‘Things being taken from us.’ Hundreds in Rock Hill join nationwide anti-Trump protests
A king. A tyrant. A dictator.
Rock Hill protesters didn’t mince words during an anti-President Donald Trump demonstration that drew hundreds of people between Main and White streets on Saturday.
Activists in the Republican-leaning city aired their grievances with the current presidential administration and demanded the state’s leaders in Congress do something to keep the president in check.
“It’s a collective middle finger to politicians in the area,” said protester Philip Schwerin, who joined others in calling on Republican Sens. Tim Scott and Lindsey Graham and Republican Rep. Ralph Norman, whose district covers York County, to intercede.
The event was one of hundreds across the country this weekend that were part of the 50501 Movement’s “day of action.” 50501 is a grassroots anti-Trump movement organized against what it said are “anti-democratic and illegal actions” taken by the president.
It’s the second of what local organizer Brian Ballard said will be biweekly demonstrations. Last time, the protest drew between 450 and 500 people in Rock Hill, he said. This week drew even more.
Attendees expressed a wide range of concerns.
Larry Marraccini, 91, was a child during President Franklin D. Roosevelt’s tenure. Marraccini remembers the Great Depression-era president for his sweeping expansions to public services and programs provided by the federal government, including Social Security.
“All things being taken from us today were given to us then,” Marraccini said.
Trump has promised not to cut Social Security payments, though his administration has made some changes that critics say cause delays at Social Security offices.

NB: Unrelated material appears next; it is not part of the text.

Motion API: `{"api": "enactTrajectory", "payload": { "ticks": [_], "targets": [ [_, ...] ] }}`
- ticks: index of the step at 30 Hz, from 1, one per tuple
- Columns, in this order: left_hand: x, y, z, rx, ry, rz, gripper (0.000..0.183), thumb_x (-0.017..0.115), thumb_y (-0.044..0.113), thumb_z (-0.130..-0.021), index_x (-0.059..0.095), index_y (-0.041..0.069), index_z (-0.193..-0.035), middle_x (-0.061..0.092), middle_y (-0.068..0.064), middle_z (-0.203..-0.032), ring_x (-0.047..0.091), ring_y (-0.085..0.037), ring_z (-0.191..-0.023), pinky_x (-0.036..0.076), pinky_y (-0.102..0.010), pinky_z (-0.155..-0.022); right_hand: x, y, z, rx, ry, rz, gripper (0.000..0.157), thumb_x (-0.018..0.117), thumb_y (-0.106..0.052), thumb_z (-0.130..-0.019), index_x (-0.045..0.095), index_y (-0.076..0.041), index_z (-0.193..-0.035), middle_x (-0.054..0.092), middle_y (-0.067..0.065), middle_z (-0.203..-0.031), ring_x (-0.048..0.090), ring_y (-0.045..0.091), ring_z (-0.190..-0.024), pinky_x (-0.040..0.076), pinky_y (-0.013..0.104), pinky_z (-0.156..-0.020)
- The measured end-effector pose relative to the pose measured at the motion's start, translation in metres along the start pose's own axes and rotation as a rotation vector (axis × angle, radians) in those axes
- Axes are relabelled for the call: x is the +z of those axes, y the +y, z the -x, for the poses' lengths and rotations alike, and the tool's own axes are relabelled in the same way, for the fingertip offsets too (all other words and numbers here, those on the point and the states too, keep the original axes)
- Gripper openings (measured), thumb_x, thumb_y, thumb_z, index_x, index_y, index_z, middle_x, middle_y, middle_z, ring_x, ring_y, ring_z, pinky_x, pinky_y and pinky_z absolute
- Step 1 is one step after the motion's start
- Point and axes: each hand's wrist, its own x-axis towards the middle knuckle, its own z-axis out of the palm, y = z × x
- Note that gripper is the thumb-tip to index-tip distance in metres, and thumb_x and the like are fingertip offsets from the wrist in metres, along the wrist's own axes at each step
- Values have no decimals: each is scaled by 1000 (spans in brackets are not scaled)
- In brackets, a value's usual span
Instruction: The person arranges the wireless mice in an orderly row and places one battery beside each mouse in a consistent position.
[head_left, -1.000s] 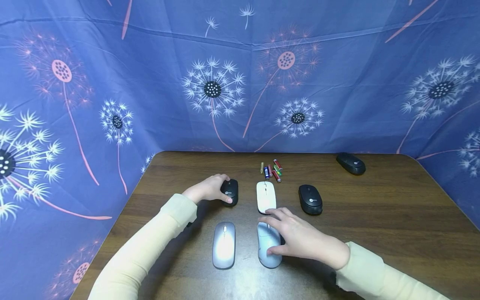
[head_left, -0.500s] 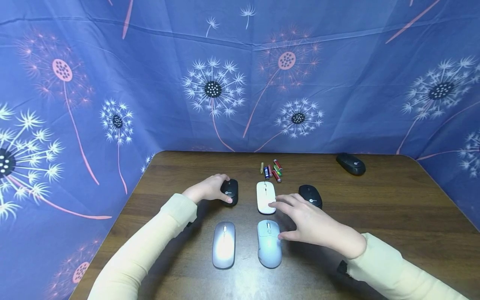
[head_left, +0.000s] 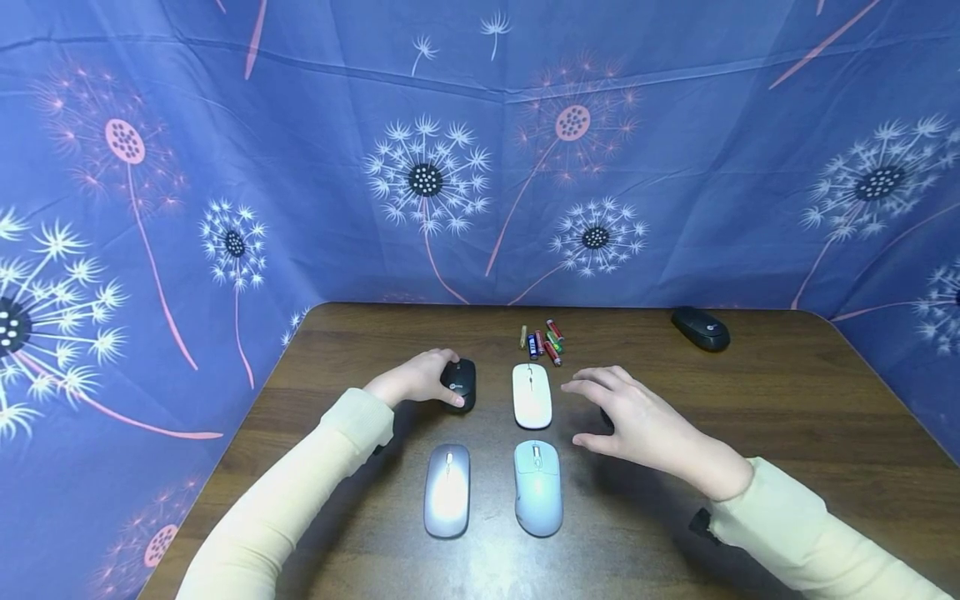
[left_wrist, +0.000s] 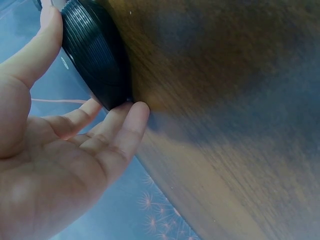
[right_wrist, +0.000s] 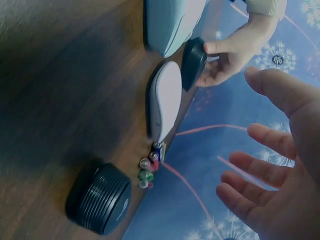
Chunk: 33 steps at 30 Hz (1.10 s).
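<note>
My left hand (head_left: 418,380) holds a black computer mouse (head_left: 462,380) on the table, thumb at its near end and fingers at its far end. The left wrist view has the ribbed side of that mouse (left_wrist: 95,50) between thumb and fingers. My right hand (head_left: 641,421) hovers with spread fingers and nothing in its grasp. Beneath it, a second black mouse (head_left: 606,418) is almost wholly hidden in the head view; its ribbed side (right_wrist: 102,197) shows apart from the fingers in the right wrist view. Left of the right fingertips lies a white mouse (head_left: 532,397).
Nearer me lie a grey mouse (head_left: 447,492) and a light-blue mouse (head_left: 538,490). Several small batteries (head_left: 540,343) cluster behind the white mouse. Another black mouse (head_left: 701,328) lies near the back right edge of the wooden table (head_left: 795,400). A blue dandelion-print cloth (head_left: 480,208) hangs behind.
My right hand has moved from over the light-blue mouse, right and away from me, to over the right black mouse. The left hand stays on its mouse.
</note>
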Motion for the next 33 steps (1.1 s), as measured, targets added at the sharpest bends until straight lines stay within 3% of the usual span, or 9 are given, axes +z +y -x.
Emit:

The Social Security Administration said in February it would try to cut its workforce from 57,000 to about 50,000. And in March, the agency said it would reinstate a policy to take 100% of a beneficiary’s monthly check if the person was previously overpaid, an error often resulting from the agency’s own miscalculations.
Angelique McGowan said she’s been a civil rights activist since she was 16 and attended her first protest against the Vietnam War and President Richard Nixon’s administration in the late ‘60s.
McGowan’s more concerned for the state of democracy today than ever before, she said. McGowan is unhappy with how Trump added three conservative justices to the Supreme Court, which paved the way for the overturning of Roe v. Wade, the landmark case that for years guaranteed abortion access at the federal level.
The only Democrat in her family, McGowan said she is also upset at the administration’s approach to immigration, specifically its use of a seldom-invoked 18th century wartime law to deport immigrants without due process.
Trump signed an executive order attempting to revoke birthright citizenship — an issue scheduled to be argued before the Supreme Court in May — and his administration has already revoked green cards from people who participated in demonstrations that run counter to his political interests.
“I expect him to ship the Statue of Liberty back to France because it is no more ‘bring us your poor and your homeless.’ For Trump and his administration, that’s out,” McGowan said, referencing the poem engraved on the statue’s base.
Neal Kiser, a 71-year-old York resident who said he doesn’t subscribe to a particular political party, was also concerned by the deportation of immigrants without due process. But for Kiser, the greater issue lies in the compounding nature of Trump’s actions rather than a single policy: withholding funds from universities, attempting to dismantle the Department of Education, firing career civil servants en masse.
“You can kill a horse with one fell swoop, and you can kill a horse with a thousand scratches,” Kiser said. “Our democracy is at about 900 scratches.”
Tega Cay resident Sharon D’Onofrio was one person who lost her job as a result of the mass firings. D’Onofrio worked for a company that partnered with the United States Agency for International Development to implement the Prosper Africa project.
Prosper Africa was an initiative that started under Trump’s first term to promote trade between the U.S. and African nations. D’Onofrio said she lost her job this spring after the U.S. canceled Prosper Africa along with most other USAID projects.
“Dictators hate USAID,” D’Onofrio said.
The next demonstration is planned for May 1.